La femme de 21 ans n'a jamais terminé ses études secondaires. Elle fumait de la marijuana dès l'âge de 8 ans. Elle admet que sa mère adoptive et elle avaient un problème de dépendance aux drogues et aux médicaments, comme l'OxyContin.
Elle explique qu'elle prenait cet antidouleur pour se sentir « normale. » Elle se droguait quotidiennement.
Terri-Lynne McClintic a été condamnée à plusieurs reprises pour voies de fait. Elle purge présentement une peine d'emprisonnement à perpétuité pour le meurtre de la petite Victoria.
Elle a dit avoir rencontré Michael Rafferty en février 2009, dans une pizzeria de Woodstock. Elle a raconté qu'elle lui fournissait illégalement de l'OxyContin.
Enlèvement
Terri-Lynne McClintic a expliqué en cour que le jour de la disparition de la petite Victoria, Michael Rafferty l'avait amenée en voiture devant l'école Oliver Stephens et lui aurait demandé : « vas-tu le faire? »
L'accusé, Michael Rafferty, écoute en cour le témoignage de Terri-Lynne McClintic.
Photo : CBC
Elle raconte qu'elle s'est attaquée à Victoria Stafford, parce que c'était la première fillette qu'elle avait vue à la sortie de l'école. Elle lui a dit qu'elle avait un chien et lui a demandé si elle voulait le voir. La petite Victoria a répondu que oui et elles sont montées rapidement dans la voiture de l'accusé.

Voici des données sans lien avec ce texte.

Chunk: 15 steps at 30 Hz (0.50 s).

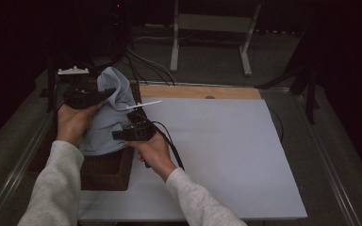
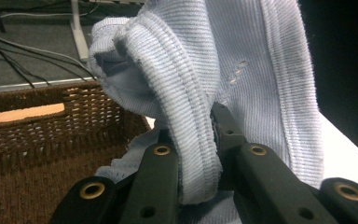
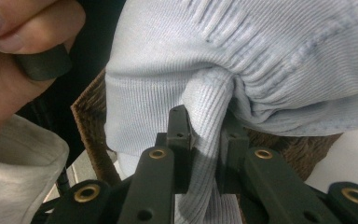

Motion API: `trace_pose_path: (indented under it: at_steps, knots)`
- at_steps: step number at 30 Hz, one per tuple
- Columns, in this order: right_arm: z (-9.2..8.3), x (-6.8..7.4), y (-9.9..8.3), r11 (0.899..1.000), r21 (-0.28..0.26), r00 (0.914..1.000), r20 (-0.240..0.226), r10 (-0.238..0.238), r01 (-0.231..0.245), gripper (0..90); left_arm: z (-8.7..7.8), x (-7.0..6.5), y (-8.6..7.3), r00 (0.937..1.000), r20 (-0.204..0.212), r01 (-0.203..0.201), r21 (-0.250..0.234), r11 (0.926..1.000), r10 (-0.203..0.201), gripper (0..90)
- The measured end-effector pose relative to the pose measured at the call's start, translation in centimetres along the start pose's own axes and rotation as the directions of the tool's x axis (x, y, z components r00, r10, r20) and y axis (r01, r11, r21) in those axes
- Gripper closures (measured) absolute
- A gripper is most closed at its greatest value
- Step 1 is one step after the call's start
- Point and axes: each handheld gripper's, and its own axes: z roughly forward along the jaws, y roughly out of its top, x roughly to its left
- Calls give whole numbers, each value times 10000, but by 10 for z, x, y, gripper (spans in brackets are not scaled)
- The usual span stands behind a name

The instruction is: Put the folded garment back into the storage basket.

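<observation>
The left hand-held gripper (image 1: 104, 94) pinches the light blue knit cloth (image 1: 108, 117) at about ten o'clock on the white surface (image 1: 226, 155). The cloth hangs over the brown basket (image 1: 106, 172). The right hand-held gripper (image 1: 118, 135) pinches its lower fold.

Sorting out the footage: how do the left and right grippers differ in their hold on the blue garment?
The left gripper pinches a thick ribbed edge of the blue garment up high; the right gripper pinches a bunched fold lower, nearer the person. Both are shut on it above the wicker basket.
</observation>
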Motion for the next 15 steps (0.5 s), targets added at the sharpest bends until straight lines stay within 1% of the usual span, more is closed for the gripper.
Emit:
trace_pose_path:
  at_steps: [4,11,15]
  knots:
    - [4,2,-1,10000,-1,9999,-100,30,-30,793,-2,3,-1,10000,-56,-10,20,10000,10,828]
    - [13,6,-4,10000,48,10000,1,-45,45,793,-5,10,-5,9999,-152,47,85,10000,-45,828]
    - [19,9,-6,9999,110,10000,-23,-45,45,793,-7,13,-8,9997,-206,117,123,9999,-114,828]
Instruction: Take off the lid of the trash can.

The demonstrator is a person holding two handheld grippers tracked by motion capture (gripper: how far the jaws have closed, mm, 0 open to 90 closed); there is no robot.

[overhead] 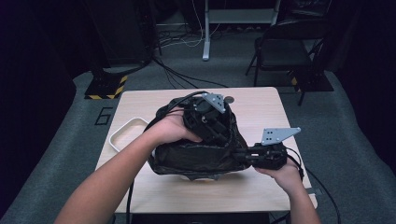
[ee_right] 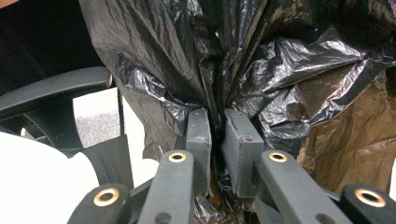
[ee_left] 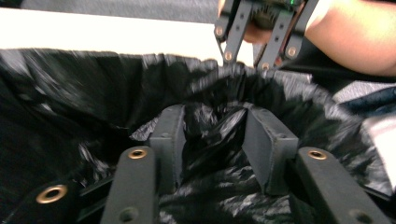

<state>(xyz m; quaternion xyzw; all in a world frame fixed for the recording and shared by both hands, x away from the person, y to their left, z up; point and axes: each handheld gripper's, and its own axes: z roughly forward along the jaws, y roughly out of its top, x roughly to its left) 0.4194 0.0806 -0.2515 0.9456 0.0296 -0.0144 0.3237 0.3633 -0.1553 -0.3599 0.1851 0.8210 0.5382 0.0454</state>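
Observation:
A black plastic bag [overhead: 196,158] lies crumpled in the middle of the table, its mouth held up between my two grippers. My right gripper [overhead: 239,156] comes in from the right, and in its own view the right gripper [ee_right: 217,135] is shut on a gathered fold of the bag's rim [ee_right: 210,70]. My left gripper [overhead: 217,133] reaches over the far side, pointing down into the bag. The left gripper [ee_left: 212,135] has its jaws apart, with loose black plastic [ee_left: 210,154] bunched between the pads. Across the bag's mouth, the right gripper [ee_left: 247,60] holds the opposite rim.
A white tray [overhead: 122,135] sits at the table's left edge. Near the far edge of the wooden table [overhead: 261,112] lies a small round grey object [overhead: 229,99]. A folding chair [overhead: 285,46] and cables stand on the floor beyond.

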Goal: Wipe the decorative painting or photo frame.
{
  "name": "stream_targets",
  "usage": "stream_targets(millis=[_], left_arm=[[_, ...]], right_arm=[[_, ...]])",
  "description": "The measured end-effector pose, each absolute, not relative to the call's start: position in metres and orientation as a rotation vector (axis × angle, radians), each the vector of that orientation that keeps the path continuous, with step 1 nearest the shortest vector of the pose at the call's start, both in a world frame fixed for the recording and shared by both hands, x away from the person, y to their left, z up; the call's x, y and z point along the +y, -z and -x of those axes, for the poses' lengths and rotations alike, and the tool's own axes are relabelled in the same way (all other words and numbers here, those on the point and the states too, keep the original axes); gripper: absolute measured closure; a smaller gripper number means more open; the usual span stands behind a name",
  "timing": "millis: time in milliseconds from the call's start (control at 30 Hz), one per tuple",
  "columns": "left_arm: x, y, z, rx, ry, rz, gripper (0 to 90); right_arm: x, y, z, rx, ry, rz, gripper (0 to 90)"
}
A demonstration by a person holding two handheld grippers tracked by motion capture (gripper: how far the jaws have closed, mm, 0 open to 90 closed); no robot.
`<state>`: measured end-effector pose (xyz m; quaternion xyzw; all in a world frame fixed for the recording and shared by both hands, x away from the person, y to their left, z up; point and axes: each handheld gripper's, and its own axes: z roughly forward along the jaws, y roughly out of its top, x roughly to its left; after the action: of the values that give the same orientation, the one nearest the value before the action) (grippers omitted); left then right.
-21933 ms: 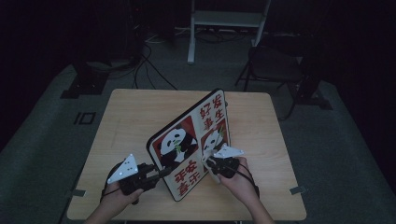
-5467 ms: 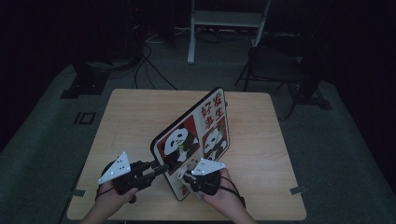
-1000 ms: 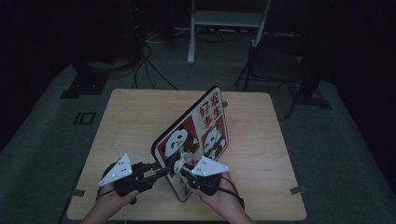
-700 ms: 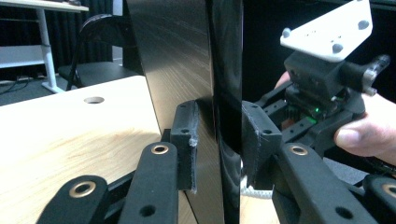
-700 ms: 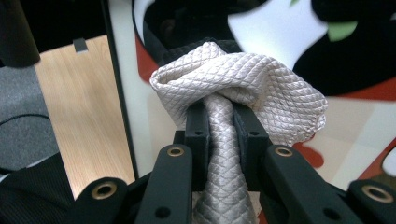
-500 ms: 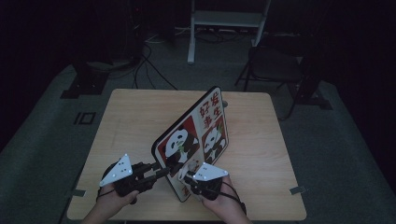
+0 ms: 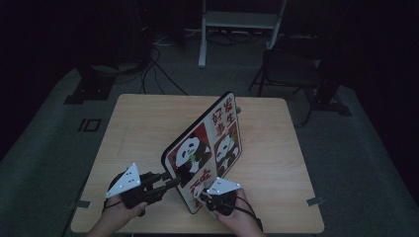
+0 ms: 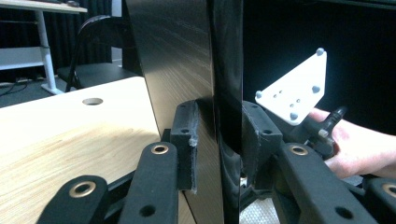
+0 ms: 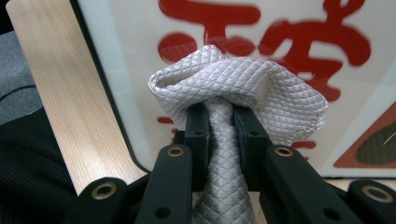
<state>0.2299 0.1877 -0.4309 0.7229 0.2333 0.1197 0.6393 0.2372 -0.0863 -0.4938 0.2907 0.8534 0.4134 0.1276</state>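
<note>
While the left gripper (image 7: 170, 183) has its black fingers (image 8: 186, 135) clenched on the near edge of the black-backed rectangular tray with red characters and panda pictures on its white face (image 7: 207, 148), the right gripper (image 9: 219, 126) grasps a bunched white quilted cloth (image 9: 238, 88) between its own fingers (image 9: 198, 135). That cloth is pinched tight in the middle and blooms out above the pads into a crumpled wad, which lies against the tray's printed face just under a red character, near the tray's lower corner.

Seen from the left gripper's camera, the tray's thin black edge runs straight up between the two pads, its dark back to one side. Beyond it shows the person's right hand (image 8: 359, 149) with the white three-cornered plate of the other gripper.

From above, the tray stands tilted on its long edge on the pale wooden counter (image 7: 143, 123), running from the near middle toward the far right. The left gripper comes at it from the left, the right gripper from the near side at its front, and both of the person's hands sit at the counter's near edge. The left hand (image 7: 121, 210) is close to the near left corner.

Farther out, a dark folding chair (image 7: 289, 69) and a white metal stand (image 7: 242, 22) sit on the grey floor behind the counter.
</note>
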Motion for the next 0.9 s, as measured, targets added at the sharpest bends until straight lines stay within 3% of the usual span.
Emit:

Terri-Lynne McClintic affirme que son petit ami de l'époque lui a ensuite ordonné de couvrir la fillette, assise sur la banquette arrière, d'un manteau noir.

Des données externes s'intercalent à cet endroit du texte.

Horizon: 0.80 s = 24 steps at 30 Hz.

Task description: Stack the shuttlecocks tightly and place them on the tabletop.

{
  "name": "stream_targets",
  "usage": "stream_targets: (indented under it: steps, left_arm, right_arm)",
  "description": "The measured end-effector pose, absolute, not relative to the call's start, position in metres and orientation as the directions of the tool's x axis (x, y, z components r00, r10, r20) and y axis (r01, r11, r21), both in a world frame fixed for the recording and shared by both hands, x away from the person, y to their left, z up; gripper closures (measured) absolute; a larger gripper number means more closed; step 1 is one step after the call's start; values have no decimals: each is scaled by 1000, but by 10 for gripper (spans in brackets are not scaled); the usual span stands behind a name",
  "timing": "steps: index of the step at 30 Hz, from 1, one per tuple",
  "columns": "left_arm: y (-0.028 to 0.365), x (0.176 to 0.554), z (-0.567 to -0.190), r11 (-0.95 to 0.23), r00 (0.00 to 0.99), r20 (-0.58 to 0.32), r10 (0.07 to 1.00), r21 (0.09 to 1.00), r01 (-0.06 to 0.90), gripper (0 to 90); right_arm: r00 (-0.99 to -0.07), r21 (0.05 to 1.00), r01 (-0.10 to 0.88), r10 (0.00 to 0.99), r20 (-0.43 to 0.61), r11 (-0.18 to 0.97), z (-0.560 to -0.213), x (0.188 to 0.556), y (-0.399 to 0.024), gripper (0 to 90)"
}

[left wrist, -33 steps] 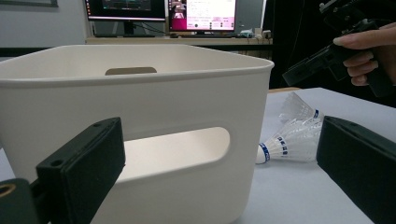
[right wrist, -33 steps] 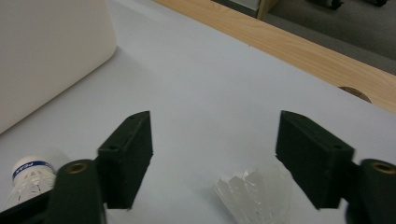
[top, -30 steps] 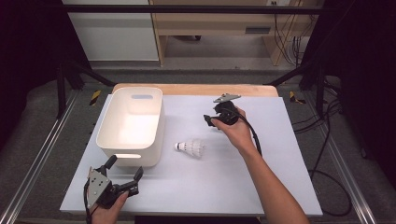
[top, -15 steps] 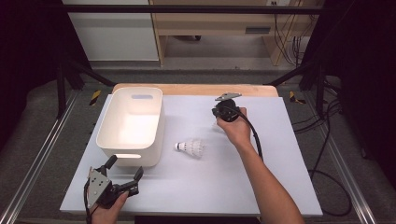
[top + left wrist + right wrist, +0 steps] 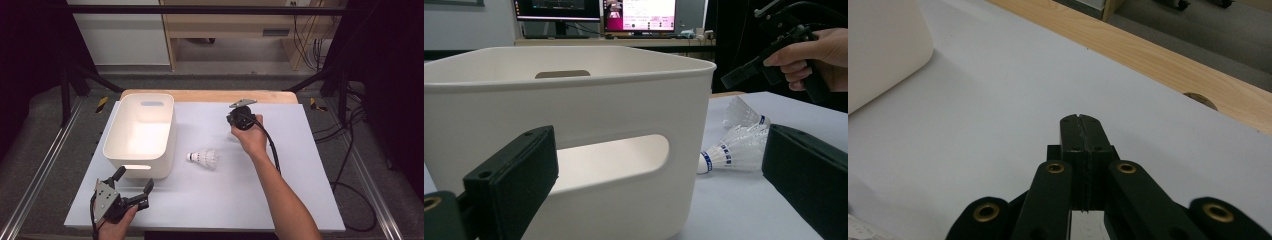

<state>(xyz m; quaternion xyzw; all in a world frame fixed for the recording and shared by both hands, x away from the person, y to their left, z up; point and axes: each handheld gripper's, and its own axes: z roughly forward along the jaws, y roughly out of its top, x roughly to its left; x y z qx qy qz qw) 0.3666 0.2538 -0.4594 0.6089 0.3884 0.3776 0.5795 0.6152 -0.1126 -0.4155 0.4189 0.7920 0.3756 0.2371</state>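
A white tabletop (image 5: 310, 200) with a pale wooden strip (image 5: 210, 96) along its far edge stands on a grey floor (image 5: 30, 165). Metal rails (image 5: 45, 165) run along both sides. Beyond it stand a white cabinet (image 5: 120, 32) and a light wooden bench (image 5: 235, 22), with black cables (image 5: 345, 165) trailing at the right. Two lit monitors (image 5: 599, 12) glow on a far desk.
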Motion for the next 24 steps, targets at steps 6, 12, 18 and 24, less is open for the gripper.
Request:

Le père de la petite, Rodney Stafford, a confié mardi qu'il était « très, très difficile » pour lui d'écouter ce témoignage.
Selon la Couronne, le duo a enlevé Victoria Stafford à sa sortie de l'école, à Woodstock, avant de l'emmener en voiture à plus de 100 kilomètres au nord, dans une région rurale. La fillette y aurait été agressée sexuellement avant d'être tuée à coups de marteau à la tête.
Terri-Lynne McClintic purge une peine de prison à perpétuité.
Doute raisonnable
Michael Rafferty, âgé de 31 ans, a plaidé non coupable à des accusations de meurtre prémédité, d'agression sexuelle causant des blessures et d'enlèvement.
Ses avocats pourraient exploiter l'aveu de Terri-Lynne McClintic au sujet des coups de marteau mortels et son passé trouble pour tenter de semer le doute dans l'esprit des jurés sur la culpabilité de leur client.